The election is popular; consists of about 140. A new charter is requisite, in order whereunto a quo warranto is served, and the charter had been delivered, had not Sir Edward Phelips advised the contrary. They will choose Edward Strode, the sheriff, if your Majesty will permit it, and John Speke, both right men who will have interest to carry it, especially when there’s a new charter.

Henry Bridges, one of the court candidates for Wells, wrote to Sunderland:

A quo warranto being served against the charter of Ilchester, by the encouragement and persuasion of some of us the bailiff and burgesses, being twelve, came to a resolution to deliver it up, and accordingly the bailiff takes his journey to London with it next week. Ten pounds was sent ... by Sir Edward Wyndham for a randy to begin, which I doubt will hardly turn to account, Mr [William] Strode of Barrington and John Speke standing fairest with the new members [of the corporation] intended.

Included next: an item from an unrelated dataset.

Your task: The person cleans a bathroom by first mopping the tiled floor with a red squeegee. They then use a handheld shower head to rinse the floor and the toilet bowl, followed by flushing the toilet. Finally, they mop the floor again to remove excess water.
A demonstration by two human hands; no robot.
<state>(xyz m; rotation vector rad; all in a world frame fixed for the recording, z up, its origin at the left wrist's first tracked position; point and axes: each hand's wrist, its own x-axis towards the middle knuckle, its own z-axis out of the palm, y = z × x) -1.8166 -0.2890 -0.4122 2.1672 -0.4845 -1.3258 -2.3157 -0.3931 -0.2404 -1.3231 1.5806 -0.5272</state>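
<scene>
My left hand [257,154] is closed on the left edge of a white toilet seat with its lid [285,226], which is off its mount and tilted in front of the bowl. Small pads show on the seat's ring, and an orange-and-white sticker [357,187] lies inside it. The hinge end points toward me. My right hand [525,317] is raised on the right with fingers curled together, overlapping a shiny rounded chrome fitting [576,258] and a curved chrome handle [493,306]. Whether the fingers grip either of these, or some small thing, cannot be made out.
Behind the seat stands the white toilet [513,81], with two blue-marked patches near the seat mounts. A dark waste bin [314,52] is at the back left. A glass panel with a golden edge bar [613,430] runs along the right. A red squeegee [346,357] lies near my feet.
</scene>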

However there is no evidence that the charter was surrendered, or a replacement granted. In September the King was told:

Ilchester will elect John Speke and William Strode if neither of them be elected for the county. If they be, another fit man will be pitched upon. Sir Edward Phelips attempts to make an interest to oppose this election.

In fact Phelips did not stand in 1689, but Wyndham’s ten pounds proved a sound investment, for he was returned with William Helyar, a not very prominent Tory gentleman of a comparatively new family who may have been related to the bailiff, Thomas Hilliard. Strode and Speke petitioned on the grounds that 14 of the Tory voters were unqualified, but the House, on the recommendation of the elections committee, found for the sitting Members.3

Author: Irene Cassidy

Notes

  • 1. VCH Som. iii. 185, 189; CJ, viii. 358; ix. 124.
  • 2. Som. RO, Sanford mss, Clarke to Sanford, 14 Feb. 1679; CJ, ix. 570, 581, 707.
  • 3. CSP Dom. 1680-1, p. 514; 1687-9, p. 192; CJ, ix. 727; x. 14, 124; Duckett, Penal Laws (1883), 18, 230, 244; J. R. Woodhead, Rulers of London, 140.